Only the lines from the first line of the records through the line containing "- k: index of" belong in the answer. Copy them exactly.

- [RECORDS]:
______

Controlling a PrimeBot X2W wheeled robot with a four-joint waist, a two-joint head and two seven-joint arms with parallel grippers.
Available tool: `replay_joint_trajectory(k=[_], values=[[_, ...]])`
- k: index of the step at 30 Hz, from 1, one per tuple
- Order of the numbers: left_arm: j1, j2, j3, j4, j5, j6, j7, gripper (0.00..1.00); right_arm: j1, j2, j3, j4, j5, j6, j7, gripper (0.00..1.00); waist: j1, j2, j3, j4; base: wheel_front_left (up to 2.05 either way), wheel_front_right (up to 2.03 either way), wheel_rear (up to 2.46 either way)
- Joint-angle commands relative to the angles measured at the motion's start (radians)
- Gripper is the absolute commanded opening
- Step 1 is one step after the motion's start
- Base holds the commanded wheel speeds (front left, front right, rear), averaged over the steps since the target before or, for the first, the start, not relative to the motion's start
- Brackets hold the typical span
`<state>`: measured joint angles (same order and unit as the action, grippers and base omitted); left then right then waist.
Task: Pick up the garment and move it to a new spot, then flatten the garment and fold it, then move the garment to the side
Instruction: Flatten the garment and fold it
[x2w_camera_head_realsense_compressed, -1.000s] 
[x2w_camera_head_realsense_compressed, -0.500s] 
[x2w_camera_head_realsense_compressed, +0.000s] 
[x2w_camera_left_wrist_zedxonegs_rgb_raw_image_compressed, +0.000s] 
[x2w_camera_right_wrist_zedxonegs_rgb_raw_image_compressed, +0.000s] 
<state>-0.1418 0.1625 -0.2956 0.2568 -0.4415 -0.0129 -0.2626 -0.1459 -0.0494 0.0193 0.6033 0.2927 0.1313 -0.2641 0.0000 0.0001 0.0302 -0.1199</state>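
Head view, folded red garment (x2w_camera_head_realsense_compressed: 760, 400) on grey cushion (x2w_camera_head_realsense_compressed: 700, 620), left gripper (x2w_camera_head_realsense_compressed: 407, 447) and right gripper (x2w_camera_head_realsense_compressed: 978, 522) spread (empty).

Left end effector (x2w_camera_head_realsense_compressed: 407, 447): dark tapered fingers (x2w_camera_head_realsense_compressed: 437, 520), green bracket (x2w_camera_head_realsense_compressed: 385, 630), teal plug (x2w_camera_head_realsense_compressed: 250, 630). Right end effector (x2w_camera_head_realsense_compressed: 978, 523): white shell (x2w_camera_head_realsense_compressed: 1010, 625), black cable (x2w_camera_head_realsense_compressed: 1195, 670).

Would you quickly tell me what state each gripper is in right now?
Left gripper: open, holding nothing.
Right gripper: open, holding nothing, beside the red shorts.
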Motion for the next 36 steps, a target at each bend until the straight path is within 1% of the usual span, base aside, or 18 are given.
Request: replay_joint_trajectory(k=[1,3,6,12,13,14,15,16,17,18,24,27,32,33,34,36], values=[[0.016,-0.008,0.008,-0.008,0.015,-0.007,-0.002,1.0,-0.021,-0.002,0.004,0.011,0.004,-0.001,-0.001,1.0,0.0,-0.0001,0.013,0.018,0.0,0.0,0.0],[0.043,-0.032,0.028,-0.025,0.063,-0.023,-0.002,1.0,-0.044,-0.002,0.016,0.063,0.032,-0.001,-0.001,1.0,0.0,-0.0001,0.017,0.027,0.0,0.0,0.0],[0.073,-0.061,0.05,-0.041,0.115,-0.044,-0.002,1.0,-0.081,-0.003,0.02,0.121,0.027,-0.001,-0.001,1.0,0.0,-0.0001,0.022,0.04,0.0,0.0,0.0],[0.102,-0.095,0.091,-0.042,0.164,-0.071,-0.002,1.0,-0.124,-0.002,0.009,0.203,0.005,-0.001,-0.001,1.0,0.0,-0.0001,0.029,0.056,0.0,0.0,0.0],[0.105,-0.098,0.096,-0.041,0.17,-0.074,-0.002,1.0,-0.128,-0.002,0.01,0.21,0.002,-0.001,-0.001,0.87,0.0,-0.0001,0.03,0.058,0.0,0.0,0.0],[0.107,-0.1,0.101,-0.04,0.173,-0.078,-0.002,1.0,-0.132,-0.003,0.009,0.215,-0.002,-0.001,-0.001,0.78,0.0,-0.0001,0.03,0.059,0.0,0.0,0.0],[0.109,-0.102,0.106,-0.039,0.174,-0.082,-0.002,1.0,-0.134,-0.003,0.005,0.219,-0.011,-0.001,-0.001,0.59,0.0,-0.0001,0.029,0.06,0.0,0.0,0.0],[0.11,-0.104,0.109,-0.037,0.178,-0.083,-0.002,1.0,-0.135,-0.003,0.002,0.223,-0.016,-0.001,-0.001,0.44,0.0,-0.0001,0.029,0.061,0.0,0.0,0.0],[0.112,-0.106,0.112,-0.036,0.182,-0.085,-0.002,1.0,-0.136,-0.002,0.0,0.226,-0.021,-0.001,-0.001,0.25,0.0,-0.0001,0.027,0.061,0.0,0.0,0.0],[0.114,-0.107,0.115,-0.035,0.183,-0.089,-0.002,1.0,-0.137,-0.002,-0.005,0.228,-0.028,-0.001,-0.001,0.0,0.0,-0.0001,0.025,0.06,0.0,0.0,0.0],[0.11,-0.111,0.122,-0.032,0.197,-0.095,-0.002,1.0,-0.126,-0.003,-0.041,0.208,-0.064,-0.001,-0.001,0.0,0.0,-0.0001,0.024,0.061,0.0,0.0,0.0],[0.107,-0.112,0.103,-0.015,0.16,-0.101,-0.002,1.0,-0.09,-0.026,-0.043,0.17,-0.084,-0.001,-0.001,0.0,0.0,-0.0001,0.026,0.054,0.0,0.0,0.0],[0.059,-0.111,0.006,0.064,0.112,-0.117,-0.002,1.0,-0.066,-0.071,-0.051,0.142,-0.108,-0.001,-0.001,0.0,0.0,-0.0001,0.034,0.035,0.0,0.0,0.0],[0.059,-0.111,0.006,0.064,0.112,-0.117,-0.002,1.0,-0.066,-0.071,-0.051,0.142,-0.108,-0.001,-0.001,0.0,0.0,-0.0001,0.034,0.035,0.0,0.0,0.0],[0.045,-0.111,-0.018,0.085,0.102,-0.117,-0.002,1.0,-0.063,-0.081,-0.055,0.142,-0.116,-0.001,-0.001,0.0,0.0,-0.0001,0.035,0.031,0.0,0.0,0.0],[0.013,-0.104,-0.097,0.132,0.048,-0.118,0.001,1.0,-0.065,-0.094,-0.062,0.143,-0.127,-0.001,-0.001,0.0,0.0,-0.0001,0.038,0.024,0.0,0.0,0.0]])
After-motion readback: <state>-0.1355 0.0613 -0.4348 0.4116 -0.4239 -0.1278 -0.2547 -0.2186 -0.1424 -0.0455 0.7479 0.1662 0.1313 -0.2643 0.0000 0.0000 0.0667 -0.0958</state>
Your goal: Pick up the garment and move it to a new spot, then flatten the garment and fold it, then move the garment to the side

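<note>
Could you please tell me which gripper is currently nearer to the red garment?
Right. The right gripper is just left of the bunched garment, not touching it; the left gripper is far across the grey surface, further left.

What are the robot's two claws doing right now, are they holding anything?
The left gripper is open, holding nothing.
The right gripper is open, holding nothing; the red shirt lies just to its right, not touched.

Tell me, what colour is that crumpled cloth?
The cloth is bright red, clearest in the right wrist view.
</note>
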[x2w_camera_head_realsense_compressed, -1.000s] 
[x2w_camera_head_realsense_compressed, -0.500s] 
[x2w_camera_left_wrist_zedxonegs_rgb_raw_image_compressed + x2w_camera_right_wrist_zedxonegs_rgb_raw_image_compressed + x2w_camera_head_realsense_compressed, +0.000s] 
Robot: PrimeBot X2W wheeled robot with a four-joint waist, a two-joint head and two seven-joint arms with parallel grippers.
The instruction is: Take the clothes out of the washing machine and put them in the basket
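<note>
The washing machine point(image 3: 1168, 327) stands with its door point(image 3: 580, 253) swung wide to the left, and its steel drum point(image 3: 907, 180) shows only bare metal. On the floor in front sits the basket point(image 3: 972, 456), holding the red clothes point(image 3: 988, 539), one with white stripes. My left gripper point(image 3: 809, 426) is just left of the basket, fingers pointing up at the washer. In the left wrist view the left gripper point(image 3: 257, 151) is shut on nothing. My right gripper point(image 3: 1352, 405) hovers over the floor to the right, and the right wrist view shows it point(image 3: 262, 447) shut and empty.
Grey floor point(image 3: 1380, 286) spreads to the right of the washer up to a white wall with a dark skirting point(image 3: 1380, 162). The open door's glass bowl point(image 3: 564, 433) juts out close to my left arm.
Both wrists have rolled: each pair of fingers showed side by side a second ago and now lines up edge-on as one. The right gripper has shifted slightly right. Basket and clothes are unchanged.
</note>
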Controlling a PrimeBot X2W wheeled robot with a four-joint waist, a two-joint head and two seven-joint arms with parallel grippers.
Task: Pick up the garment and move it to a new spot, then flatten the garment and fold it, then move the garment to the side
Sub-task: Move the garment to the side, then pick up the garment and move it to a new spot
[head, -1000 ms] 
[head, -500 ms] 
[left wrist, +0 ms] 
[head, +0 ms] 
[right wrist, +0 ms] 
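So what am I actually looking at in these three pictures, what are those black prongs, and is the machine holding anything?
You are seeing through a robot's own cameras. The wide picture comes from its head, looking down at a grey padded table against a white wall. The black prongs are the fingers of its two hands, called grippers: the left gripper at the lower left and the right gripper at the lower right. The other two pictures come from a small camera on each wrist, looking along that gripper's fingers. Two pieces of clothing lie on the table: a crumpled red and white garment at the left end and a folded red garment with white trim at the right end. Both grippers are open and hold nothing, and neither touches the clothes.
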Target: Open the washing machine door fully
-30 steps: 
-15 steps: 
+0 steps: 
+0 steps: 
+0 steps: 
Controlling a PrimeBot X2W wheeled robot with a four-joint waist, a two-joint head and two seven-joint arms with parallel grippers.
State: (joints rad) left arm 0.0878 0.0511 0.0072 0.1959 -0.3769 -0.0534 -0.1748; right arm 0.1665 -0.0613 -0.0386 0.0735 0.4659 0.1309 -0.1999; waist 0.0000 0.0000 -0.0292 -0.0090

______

- [RESULT OF THIS EXERCISE]:
Controlling a PrimeBot X2W wheeled robot with a four-joint waist, a two-joint head and two seven-joint arms with parallel grippers.
Available tool: `replay_joint_trajectory(k=[_], values=[[_, ...]])`
- k: index of the step at 30 Hz, from 1, one per tuple

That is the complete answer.